[torqueusers] Strange problem in Torque 2.5.7+

Wickliffe, Blake W blake.wickliffe at aramco.com
Fri Sep 9 22:42:20 MDT 2011


Hello,

We've been bitten by a strange problem twice now in Torque, so I thought I'd check to see if anyone else has run into it.  We are running Torque 2.5.7 on a large-ish cluster (3000+ nodes) and the pbs_server daemon hangs.  All qstat or pbsnodes commands fail.  The process is still in memory but it drops to 0% CPU utilization.

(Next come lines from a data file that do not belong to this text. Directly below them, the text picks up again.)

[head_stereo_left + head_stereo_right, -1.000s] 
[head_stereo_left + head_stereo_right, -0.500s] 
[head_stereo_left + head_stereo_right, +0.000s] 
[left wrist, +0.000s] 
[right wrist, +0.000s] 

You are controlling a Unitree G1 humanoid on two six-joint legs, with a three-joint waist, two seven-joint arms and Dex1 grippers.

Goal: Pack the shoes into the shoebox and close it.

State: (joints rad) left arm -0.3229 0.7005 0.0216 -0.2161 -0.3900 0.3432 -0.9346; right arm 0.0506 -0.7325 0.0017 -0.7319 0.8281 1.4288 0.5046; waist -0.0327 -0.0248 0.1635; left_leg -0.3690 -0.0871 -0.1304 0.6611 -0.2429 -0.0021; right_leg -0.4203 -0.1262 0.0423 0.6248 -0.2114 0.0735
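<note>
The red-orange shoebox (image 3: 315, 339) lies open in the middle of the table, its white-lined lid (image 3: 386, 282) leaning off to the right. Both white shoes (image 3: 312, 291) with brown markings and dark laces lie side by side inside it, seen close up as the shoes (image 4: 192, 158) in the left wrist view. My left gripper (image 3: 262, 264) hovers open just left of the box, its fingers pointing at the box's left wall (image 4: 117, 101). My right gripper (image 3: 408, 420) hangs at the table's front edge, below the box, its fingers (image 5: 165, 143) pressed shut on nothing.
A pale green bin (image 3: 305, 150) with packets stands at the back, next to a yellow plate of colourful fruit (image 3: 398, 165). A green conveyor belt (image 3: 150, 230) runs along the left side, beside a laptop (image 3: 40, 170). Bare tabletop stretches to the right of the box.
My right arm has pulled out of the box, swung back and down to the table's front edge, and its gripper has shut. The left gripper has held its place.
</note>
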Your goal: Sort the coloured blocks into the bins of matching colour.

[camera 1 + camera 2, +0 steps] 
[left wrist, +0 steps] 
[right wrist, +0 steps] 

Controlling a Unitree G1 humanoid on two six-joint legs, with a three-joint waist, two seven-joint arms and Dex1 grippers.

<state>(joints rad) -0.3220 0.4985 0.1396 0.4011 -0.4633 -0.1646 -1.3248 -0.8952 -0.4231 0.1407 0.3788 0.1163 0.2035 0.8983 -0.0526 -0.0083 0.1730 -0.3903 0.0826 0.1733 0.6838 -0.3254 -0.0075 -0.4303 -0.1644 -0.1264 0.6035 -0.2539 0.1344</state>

Restarting the pbs_server allows it to come back up for a few seconds but then it hangs again.  If I clear out all the jobs in the "jobs" directory and restart the server it comes back up fine.  The last time this happened, I was able to move jobs back into the directory a few at a time and keep restarting the pbs_server until I isolated the few jobs that were causing the server to hang.  Checking the files, all of these jobs were running on two nodes that had crashed.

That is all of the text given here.